*WHAT YOU SHOULD DO*:
Starting with the first line of the data that follows, transcribe every line verbatim until the line containing "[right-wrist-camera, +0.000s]" has been transcribed.

[Data entries]

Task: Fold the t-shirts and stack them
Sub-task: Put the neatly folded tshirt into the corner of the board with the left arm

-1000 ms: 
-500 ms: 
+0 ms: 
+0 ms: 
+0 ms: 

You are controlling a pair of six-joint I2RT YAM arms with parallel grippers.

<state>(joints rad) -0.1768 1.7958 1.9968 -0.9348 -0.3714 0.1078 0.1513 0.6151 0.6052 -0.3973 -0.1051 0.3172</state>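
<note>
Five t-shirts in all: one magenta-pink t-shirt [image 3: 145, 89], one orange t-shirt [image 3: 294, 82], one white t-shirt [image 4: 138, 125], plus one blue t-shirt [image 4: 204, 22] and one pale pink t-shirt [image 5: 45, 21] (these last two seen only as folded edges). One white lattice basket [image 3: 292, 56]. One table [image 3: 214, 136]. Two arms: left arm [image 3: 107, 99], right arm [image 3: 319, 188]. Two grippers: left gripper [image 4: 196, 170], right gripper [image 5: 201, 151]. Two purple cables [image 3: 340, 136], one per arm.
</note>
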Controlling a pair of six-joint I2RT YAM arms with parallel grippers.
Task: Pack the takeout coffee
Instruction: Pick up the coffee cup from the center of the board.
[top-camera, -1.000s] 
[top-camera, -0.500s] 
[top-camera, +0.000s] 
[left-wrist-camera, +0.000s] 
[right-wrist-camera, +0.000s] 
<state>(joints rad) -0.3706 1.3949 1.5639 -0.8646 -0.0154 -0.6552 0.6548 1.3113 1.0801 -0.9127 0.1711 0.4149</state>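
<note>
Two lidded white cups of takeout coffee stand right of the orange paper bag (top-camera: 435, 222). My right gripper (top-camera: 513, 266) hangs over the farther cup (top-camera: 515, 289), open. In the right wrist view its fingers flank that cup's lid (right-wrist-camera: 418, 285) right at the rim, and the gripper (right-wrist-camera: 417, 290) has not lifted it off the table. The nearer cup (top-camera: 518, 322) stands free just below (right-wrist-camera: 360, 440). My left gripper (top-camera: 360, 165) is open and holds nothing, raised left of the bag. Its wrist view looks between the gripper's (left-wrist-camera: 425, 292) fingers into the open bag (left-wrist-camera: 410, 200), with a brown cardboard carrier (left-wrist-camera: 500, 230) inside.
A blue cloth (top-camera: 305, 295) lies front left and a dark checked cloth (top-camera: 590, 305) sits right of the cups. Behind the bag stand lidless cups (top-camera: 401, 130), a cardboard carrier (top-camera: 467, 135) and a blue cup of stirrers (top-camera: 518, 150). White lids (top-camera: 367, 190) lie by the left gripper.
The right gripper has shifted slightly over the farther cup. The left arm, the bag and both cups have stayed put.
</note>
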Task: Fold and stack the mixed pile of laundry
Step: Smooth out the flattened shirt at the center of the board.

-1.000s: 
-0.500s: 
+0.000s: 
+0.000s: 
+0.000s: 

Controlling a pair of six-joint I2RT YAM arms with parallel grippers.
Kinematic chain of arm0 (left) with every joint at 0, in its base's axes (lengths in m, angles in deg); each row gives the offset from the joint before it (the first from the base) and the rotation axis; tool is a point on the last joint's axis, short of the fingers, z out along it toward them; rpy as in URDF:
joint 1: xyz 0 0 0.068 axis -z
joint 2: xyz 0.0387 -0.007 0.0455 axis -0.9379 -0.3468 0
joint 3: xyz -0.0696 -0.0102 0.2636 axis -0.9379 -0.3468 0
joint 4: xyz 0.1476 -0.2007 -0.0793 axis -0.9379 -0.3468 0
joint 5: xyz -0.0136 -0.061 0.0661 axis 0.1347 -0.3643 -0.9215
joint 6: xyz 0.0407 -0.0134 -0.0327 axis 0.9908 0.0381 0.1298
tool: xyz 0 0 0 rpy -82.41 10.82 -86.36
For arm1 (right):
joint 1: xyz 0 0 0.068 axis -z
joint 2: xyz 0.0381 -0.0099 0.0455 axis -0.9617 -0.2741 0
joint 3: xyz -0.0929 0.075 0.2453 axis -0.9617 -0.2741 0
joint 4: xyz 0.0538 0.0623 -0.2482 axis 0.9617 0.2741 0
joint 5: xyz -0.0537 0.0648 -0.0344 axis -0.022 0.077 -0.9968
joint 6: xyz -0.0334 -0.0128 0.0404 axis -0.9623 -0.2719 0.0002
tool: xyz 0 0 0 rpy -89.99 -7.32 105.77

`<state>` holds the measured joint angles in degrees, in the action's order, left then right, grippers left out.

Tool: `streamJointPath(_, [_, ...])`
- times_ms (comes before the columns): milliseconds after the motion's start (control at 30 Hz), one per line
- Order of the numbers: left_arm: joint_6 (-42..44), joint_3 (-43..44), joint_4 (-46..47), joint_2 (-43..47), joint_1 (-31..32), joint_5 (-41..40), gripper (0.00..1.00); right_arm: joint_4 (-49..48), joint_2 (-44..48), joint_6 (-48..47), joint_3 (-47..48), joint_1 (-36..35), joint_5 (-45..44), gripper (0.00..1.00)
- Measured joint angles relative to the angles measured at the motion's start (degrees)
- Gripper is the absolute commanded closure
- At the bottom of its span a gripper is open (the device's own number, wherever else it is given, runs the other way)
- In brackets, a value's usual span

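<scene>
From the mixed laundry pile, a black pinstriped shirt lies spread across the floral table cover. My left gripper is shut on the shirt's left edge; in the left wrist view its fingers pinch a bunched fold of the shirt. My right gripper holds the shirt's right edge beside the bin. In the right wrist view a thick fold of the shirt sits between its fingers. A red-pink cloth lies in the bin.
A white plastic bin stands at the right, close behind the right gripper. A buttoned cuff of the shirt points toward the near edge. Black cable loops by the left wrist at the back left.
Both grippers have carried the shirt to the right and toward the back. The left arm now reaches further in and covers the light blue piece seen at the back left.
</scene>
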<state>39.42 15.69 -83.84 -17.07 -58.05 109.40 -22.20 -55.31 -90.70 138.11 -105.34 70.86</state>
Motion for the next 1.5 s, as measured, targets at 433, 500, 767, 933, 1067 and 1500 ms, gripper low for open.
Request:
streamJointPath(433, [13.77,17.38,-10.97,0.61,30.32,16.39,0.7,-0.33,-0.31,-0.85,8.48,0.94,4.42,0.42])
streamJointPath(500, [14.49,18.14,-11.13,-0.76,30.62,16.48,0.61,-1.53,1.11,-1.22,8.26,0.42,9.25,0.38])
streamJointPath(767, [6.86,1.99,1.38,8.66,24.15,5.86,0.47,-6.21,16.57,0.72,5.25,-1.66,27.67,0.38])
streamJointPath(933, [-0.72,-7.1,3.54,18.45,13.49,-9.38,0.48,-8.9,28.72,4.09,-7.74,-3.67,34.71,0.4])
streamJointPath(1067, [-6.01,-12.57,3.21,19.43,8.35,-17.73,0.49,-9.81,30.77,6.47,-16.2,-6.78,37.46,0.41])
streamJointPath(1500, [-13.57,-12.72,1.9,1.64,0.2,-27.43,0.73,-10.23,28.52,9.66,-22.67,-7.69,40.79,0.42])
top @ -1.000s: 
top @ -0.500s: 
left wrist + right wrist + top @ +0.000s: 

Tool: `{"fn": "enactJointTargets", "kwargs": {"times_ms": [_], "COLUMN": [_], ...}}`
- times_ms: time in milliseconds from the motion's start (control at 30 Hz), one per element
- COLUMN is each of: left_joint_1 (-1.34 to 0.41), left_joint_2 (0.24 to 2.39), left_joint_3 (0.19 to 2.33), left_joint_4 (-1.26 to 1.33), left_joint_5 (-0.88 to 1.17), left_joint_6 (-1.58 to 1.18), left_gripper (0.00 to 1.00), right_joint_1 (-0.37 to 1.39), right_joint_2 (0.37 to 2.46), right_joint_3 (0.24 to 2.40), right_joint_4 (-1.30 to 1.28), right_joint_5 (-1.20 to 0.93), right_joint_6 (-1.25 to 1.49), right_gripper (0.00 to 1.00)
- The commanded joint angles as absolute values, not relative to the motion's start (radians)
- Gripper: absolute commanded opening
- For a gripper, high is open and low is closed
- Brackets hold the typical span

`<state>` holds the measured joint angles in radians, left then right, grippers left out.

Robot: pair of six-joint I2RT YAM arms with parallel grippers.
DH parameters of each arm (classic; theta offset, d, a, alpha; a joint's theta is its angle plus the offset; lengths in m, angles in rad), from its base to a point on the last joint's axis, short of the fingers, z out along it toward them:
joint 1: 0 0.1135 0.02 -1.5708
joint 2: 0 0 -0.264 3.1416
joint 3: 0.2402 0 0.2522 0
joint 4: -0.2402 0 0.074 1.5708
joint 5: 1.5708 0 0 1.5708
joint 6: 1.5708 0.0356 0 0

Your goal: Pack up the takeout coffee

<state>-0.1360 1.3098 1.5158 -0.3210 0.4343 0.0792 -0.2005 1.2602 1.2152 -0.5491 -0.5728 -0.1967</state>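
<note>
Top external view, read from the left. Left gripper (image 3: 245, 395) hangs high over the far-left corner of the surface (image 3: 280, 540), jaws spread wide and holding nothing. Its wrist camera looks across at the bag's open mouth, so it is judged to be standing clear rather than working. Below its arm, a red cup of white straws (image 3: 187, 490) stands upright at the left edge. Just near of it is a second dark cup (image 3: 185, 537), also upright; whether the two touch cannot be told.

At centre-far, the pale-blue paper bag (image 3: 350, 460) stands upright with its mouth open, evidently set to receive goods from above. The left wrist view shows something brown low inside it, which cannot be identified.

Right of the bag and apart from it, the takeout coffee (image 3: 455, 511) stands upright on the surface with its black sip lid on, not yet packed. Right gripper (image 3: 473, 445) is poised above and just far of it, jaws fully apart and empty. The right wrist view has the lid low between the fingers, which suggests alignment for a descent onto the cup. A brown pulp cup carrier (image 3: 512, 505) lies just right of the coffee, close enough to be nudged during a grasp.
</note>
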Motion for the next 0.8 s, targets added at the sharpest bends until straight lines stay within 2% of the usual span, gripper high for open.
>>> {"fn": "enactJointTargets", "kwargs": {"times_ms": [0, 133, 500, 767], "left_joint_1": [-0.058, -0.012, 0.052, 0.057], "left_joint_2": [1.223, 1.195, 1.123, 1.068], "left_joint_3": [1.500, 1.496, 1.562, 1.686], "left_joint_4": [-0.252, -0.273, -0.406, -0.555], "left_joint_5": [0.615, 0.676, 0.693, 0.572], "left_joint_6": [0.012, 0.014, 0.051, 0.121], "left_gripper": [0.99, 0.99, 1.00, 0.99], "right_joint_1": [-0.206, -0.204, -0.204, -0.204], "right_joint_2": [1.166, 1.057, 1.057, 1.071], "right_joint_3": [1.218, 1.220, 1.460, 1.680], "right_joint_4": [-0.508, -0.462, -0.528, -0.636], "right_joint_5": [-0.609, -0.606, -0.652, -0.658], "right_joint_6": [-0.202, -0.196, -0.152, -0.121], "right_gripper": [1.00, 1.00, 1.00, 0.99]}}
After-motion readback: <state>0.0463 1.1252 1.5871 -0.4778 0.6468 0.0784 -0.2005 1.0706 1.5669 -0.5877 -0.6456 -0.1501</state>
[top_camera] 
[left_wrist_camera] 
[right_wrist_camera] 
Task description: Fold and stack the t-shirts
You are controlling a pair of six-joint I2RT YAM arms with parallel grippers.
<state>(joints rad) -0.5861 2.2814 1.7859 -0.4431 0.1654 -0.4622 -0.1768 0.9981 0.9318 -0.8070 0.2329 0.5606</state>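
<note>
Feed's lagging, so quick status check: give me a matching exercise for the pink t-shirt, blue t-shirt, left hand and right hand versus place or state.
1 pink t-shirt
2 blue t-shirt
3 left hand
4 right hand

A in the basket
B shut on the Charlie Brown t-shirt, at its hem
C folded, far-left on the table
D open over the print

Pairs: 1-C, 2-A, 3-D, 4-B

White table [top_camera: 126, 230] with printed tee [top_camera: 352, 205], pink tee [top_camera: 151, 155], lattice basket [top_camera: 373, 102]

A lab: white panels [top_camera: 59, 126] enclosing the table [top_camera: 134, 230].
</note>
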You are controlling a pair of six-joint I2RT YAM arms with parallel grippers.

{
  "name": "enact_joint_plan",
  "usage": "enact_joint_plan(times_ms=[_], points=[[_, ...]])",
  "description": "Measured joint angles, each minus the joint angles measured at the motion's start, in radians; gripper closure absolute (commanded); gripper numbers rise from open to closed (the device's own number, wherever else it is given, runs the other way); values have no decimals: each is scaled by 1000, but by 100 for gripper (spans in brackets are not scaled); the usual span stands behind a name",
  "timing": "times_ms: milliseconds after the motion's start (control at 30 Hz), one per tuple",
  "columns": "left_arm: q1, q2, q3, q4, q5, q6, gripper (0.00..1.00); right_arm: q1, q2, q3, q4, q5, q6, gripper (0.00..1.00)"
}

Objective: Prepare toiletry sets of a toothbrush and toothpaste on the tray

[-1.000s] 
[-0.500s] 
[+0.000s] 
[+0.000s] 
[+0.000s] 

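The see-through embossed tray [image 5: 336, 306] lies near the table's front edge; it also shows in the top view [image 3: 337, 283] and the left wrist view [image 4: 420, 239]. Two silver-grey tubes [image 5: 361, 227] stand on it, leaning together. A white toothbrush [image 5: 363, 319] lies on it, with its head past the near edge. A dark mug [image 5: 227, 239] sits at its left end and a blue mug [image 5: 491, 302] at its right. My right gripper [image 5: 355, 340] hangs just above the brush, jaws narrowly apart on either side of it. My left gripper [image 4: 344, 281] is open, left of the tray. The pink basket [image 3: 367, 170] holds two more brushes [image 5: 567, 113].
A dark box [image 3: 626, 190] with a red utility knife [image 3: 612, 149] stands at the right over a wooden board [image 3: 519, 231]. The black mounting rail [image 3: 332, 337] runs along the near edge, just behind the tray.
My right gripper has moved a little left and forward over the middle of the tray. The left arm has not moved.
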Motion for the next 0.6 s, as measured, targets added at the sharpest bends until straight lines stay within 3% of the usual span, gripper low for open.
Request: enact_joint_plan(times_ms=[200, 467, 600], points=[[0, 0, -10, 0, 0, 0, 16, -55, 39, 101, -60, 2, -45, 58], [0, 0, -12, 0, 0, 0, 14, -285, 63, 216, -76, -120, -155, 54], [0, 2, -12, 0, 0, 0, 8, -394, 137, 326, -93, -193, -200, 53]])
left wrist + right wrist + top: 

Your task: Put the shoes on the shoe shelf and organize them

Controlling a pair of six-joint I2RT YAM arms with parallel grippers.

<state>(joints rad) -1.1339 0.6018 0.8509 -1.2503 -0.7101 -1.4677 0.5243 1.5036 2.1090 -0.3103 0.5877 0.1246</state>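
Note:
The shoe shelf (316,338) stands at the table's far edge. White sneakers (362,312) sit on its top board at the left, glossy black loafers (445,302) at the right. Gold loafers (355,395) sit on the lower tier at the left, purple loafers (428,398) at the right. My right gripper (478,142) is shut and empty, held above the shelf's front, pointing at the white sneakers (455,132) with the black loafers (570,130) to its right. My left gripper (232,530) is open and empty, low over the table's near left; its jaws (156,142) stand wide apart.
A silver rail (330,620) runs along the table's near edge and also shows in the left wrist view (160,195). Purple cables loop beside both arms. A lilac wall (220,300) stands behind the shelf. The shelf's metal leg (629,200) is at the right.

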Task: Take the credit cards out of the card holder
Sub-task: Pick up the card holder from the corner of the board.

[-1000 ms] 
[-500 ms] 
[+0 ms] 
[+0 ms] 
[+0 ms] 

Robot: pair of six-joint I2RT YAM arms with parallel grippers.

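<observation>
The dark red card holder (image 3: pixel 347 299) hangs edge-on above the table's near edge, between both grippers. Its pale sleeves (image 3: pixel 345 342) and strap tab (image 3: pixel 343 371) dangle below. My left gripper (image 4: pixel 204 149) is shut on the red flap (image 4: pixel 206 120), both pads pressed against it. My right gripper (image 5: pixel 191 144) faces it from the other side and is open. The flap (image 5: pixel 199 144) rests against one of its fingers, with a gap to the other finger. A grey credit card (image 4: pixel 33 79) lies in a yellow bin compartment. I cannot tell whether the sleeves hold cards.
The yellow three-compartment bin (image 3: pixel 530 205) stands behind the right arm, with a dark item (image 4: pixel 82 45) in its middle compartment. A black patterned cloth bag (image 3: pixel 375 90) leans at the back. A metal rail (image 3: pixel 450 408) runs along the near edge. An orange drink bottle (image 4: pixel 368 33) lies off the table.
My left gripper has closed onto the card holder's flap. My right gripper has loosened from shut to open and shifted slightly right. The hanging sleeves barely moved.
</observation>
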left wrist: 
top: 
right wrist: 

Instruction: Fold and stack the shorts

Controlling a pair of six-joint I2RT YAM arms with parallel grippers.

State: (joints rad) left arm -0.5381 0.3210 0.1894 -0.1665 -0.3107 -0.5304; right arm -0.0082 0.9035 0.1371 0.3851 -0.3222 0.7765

*OUTPUT FOR THIS TASK*:
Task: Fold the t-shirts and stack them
Sub-task: Put the neatly folded tshirt into the corner of the board with the left arm

-1000 ms: 
-500 ms: 
+0 ms: 
+0 ms: 
+0 ms: 

You are controlling a pair of six-joint I2RT YAM arms with parallel grippers.

<state>(joints rad) -0.1768 1.7958 1.9968 -0.9348 -0.3714 0.1078 0.1513 0.6151 0.6052 -0.3973 -0.1051 0.3172</state>
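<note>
Five t-shirts in all: one magenta-pink t-shirt [image 3: 145, 89], one orange t-shirt [image 3: 294, 82], one white t-shirt [image 4: 138, 125], plus one blue t-shirt [image 4: 204, 22] and one pale pink t-shirt [image 5: 45, 21] (these last two seen only as folded edges). One white lattice basket [image 3: 292, 56]. One table [image 3: 214, 136]. Two arms: left arm [image 3: 107, 99], right arm [image 3: 319, 188]. Two grippers: left gripper [image 4: 196, 170], right gripper [image 5: 201, 151]. Two purple cables [image 3: 340, 136], one per arm.
</note>
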Controlling a pair of six-joint I2RT YAM arms with parallel grippers.
Task: Pack the takeout coffee
Instruction: Pick up the coffee cup from the center of the board.
[top-camera, -1.000s] 
[top-camera, -0.500s] 
[top-camera, +0.000s] 
[left-wrist-camera, +0.000s] 
[right-wrist-camera, +0.000s] 

That brings the answer to completion.